One of the many stereotypes involving gay men was a close relationship with their mothers (a possible variation of the false idea that men became gay because their mothers were overbearing), but my relationship with mine was anything but close.

My mother was already somewhat narcissistic before the divorce, but it became worse afterwards, and it made a lot of things somewhat difficult (and occasionally disheartening). I was thrilled to be in the high school plays and loved being on the stage playing someone else, but she would often “forget” to show up on opening night (which, as any theatre person will tell you, is always the best night). Even if she did come, it was almost like an afterthought, something she did because it was expected and little else. Her general attitude was best summed up thusly (while this situation did not occur exactly as described, it’s pretty close to the actual event):

Me: So, Mom….

Mom: Yes dear?

Me: Well…I’m gay.

Mom: That’s nice dear…would you please hand me my briefcase?

Everything was pretty much “That’s nice, dear”, and it occasionally drove me to tearful frustration. There were times when she was genuinely engaged, but they weren’t very often, and usually not when it was needed most. I was flailing about in life, angry at the world and full of blind rage over things I couldn’t formulate into coherence, and she sometimes deliberately ignored it. At one point I got angry over something and yelled at her, calling her names and how I hated her, &c, and she immediately sat and calmed me down. It wasn’t until much later that I realised she hadn’t even asked why I was angry at her…all she did was talk me down from my outburst and left it at that.

Perversely, I suppose I could be grateful that her narcissism was everpresent regardless of the situation. If me and my sisters fought, she would bark at us to stop, but then go on as if nothing happened. She did her “that’s nice dear” response when I told her I was dating a boy. I would sneak out at night to hang out with friends, and one night she caught me; all she did was tell me to be careful and that was that. While some kids may have loved that sort of “hands off” approach, it was painful for me and my siblings. We were used to her attention, her constant involvement in our lives…we were dependent on her for support, and that was pretty much gone after the divorce.

In all fairness, I am absolutely certain she loved us. She loved us in her own bizarre, messed up way, but it was paradoxically comforting because we were used to it. Her narcissism was frustrating, but we already knew it was there, so it really didn’t surprise us when we saw it in action. While I may have had issues with her, I will never say she didn’t love us.

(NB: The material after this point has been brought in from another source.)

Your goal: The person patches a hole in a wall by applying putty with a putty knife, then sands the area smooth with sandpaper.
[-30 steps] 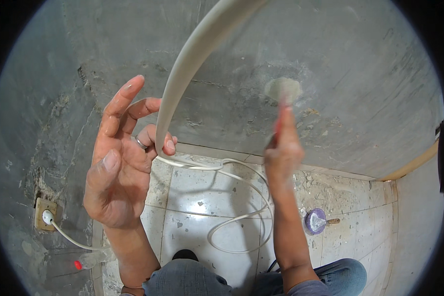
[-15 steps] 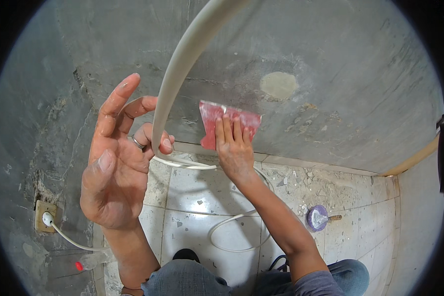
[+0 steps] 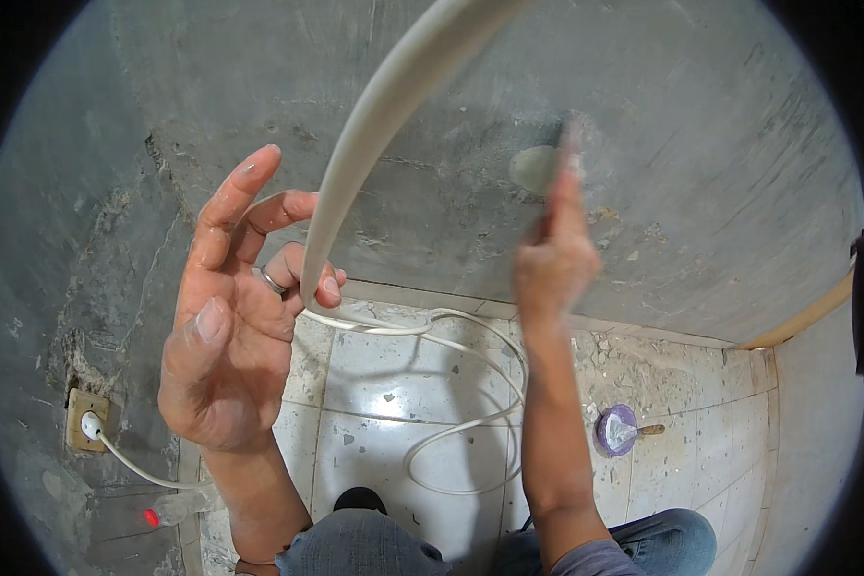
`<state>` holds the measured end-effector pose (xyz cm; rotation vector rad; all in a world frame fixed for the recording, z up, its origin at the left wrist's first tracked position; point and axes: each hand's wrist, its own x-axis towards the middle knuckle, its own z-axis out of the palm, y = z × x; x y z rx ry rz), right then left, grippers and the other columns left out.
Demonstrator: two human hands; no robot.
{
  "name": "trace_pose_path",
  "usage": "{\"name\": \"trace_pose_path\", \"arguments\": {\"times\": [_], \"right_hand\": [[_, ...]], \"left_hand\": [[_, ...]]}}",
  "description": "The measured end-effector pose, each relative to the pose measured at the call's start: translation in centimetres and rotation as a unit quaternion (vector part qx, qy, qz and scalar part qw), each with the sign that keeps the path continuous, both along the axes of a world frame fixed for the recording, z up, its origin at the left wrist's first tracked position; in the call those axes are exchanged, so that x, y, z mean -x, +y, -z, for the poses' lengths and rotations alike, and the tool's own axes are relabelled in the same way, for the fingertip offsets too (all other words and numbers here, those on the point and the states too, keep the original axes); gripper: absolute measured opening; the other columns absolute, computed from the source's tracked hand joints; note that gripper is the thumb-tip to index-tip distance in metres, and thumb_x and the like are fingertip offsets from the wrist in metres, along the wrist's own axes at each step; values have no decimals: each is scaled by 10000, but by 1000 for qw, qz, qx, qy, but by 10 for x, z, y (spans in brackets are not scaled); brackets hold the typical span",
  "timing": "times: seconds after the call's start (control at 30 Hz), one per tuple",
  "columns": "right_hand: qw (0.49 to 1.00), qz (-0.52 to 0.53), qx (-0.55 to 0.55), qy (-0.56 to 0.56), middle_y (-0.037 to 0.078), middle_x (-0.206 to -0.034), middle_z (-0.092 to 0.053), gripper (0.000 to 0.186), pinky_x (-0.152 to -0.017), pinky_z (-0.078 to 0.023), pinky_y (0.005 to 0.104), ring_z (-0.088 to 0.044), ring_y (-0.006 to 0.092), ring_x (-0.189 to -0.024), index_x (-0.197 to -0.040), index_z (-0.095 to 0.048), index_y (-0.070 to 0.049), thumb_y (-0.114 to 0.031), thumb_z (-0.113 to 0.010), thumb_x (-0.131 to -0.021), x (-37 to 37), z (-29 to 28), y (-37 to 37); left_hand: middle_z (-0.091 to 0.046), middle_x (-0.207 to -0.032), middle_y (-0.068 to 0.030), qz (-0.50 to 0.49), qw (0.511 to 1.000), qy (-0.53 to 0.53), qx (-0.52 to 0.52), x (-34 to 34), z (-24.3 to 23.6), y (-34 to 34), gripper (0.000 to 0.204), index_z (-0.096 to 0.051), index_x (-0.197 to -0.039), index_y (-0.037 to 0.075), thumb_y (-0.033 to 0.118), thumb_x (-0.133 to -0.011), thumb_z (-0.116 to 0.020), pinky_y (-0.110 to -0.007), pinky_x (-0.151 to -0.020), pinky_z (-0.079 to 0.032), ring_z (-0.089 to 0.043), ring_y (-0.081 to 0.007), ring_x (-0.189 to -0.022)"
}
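Observation:
My right hand (image 3: 553, 274) grips a flat red putty spreader (image 3: 564, 182), now seen nearly edge-on and blurred by motion. The spreader is at the grey wall (image 3: 432, 182), beside a round pale patch (image 3: 534, 170). In the earlier frame, my fingers lie flat along the spreader's broad face. My left hand (image 3: 235, 336) is raised palm up, its fingers apart and a ring on one of them. A thick-looking off-white cable (image 3: 355, 154) passes close by its fingertips; whether they touch it, I cannot tell.
The white cable (image 3: 475, 422) lies in loops on the tiled floor (image 3: 374, 370), amid debris. A purple container (image 3: 616, 430) with white paste and a wooden-handled tool stands right. A plug sits in the wall socket (image 3: 88, 420); a red-capped clear bottle (image 3: 173, 509) lies near it.
My right hand has moved right along the wall with the spreader, which has turned from face-on to edge-on. My left hand has hardly moved. The cable's upper part has shifted slightly right.

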<state>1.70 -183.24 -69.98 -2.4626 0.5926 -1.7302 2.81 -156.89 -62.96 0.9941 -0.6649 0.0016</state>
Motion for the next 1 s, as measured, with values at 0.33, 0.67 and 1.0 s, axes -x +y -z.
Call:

Even if my mother were still alive and I talked to her every day, there would always be something missing in our relationship. Some undefinable, intangible “thing” disappeared after my parents divorced, and I still have no idea what it is or was…but I certainly noticed it. It made talking to her extremely difficult, even to the point where I didn’t contact her for years at a time. I realised things wouldn’t change no matter what I did or said, so I attempted to patch things up as best as possible; however, she died before that could be realised. Not once during that time did she ever mention the estrangement, or wonder aloud what was missing between us. I guess she was simply blind to the fact that things had changed between us, or too proud/embarrassed to say it; I would never have known when she was alive and I obviously won’t ever know.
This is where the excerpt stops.